Anyway, the work involved in my proposal may not be worth the utility
we get out of this extension, so may not be worth pursuing it further.

-- 
Best Wishes,
Ashutosh Bapat
EnterpriseDB Corporation
The Postgres Database Company


Re: Proposal: Partitioning Advisor for PostgreSQL

From
Dilip Kumar
Date:
On Thu, May 24, 2018 at 4:16 PM, Yuzuko Hosoya <hosoya.yuzuko@lab.ntt.co.jp> wrote:
Hello,

I'm Yuzuko Hosoya. This is my first PostgreSQL project participation.

I have been developing partitioning advisor prototype with Julien Rouhaud.
It will be a new feature of HypoPG[1], which is a PostgreSQL extension, and
will help partitioning design tuning.  Currently, HypoPG only supports index
design tuning; it allows users to define hypothetical indexes for real tables and
shows resulting queries' plan/cost with EXPLAIN as if they were actually constructed.
Since declarative partitioning will be greatly improved in PostgreSQL 11 and further
versions, there are emerging needs to support partitioning design tuning. This is
why we are working on partitioning advisor.  We plan to release the first version
of partitioning advisor for PostgreSQL 11, and then, improve it for PostgreSQL 12.


Interesting. 
 

- Estimating stats
It is complicated because hypothetical partition has no data.  Currently, we compute
hypothetical partition's size using clauselist_selectivity() according to their partition
bound and original table stats.  As a result, estimate is done with low accuracy,
especially if there is WHERE clause.  We will improve during developing, but for now,
we don't have good ideas.

I haven't yet read the patch but curious to know.  Suppose we have table which is already loaded with some data.  Now, if I create  hypothetical partitions on that will we create any stat data (mcv, histogram) for hypothetical table? because, in this case we already have the data from the main table and we also have partition boundary for the hypothetical table.  I am not sure you are already doing this or its an open item?

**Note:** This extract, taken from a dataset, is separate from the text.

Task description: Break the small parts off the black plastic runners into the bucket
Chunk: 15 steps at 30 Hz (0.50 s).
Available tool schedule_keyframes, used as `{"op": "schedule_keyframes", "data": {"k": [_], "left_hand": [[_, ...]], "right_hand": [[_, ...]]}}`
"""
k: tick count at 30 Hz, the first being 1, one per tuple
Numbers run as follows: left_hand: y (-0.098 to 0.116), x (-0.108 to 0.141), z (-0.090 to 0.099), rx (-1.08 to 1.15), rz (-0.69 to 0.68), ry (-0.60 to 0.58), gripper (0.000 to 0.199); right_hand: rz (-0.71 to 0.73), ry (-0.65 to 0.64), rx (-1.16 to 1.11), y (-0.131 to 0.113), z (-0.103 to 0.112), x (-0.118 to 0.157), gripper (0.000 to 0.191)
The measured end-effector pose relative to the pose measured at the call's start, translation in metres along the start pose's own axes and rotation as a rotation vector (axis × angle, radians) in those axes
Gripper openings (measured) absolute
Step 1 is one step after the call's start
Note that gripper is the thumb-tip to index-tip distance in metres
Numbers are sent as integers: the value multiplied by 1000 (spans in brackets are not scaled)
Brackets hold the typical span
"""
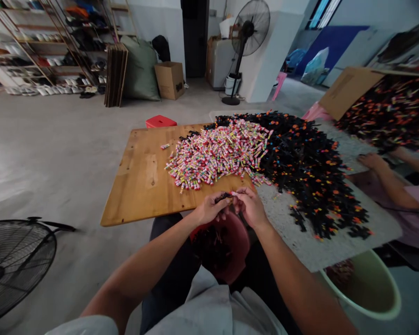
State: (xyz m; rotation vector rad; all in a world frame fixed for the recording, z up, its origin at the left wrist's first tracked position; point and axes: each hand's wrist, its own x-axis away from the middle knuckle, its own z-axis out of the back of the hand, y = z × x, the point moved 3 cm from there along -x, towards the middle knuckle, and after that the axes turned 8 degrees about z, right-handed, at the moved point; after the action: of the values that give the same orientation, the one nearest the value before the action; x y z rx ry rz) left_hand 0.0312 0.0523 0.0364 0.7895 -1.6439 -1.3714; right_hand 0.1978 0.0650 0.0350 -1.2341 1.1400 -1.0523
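Observation:
My left hand (212, 207) is closed on a small black piece (224, 197), above a red bucket (242, 237) between my legs. Close beside it, my right hand (248, 204) pinches a small pink-and-white tube (234, 193) whose tip meets the black piece. Dark pieces lie inside the bucket. In front of my hands, a heap of pink-and-white tubes (216, 156) covers part of the wooden board (139, 186). A large pile of black pieces with orange and blue tips (300, 158) spreads to the right of it.
Another person's hand (373, 162) is at the right, beside the grey table (289, 242). A cardboard box (351, 90) spills more black pieces there. A pale green tub (373, 284) stands below. A floor fan (17, 265) is at left, and a red stool (160, 121) behind the board.

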Motion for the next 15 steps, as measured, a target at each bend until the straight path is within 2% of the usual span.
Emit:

[1] https://github.com/HypoPG/hypopg

Best regards,
----
Yuzuko Hosoya
NTT Open Source Software Center






--
Regards,
Dilip Kumar
EnterpriseDB: http://www.enterprisedb.com

Re: Proposal: Partitioning Advisor for PostgreSQL

From
Julien Rouhaud
Date:
Hi,

On Tue, Jun 12, 2018 at 11:14 AM, Dilip Kumar <dilipbalaut@gmail.com> wrote:
> On Thu, May 24, 2018 at 4:16 PM, Yuzuko Hosoya <hosoya.yuzuko@lab.ntt.co.jp>
> wrote:
>>
>> This is
>> why we are working on partitioning advisor.  We plan to release the first
>> version
>> of partitioning advisor for PostgreSQL 11, and then, improve it for
>> PostgreSQL 12.
>>
>
> Interesting.

Thanks!

>> - Estimating stats
>> It is complicated because hypothetical partition has no data.  Currently,
>> we compute
>> hypothetical partition's size using clauselist_selectivity() according to
>> their partition
>> bound and original table stats.  As a result, estimate is done with low
>> accuracy,
>> especially if there is WHERE clause.  We will improve during developing,
>> but for now,
>> we don't have good ideas.
>
>
> I haven't yet read the patch but curious to know.  Suppose we have table
> which is already loaded with some data.  Now, if I create  hypothetical
> partitions on that will we create any stat data (mcv, histogram) for
> hypothetical table? because, in this case we already have the data from the
> main table and we also have partition boundary for the hypothetical table.
> I am not sure you are already doing this or its an open item?


For now we're simply using the original table statistics, and
appending the partition bounds as qual on the hypothetical partition.
It'll give good result if the query doesn't have quals for the table,
or for simple cases where selectivity functions understand that
expressions such as

(id BETWEEN 1 AND 1000000) AND (id < 6)

will return only 5 rows, while they can't for expressions like

(id IN (x,y...)) AND (id < z)

In this second case, the estimates are for now therefore quite wrong.
I think that we'd have no other choice than to generate hypothetical
statistics according to the partition bounds, and only compute
selectivity based on the query quals.  It's definitely not simple to
do, but it should be doable with the hooks currently available.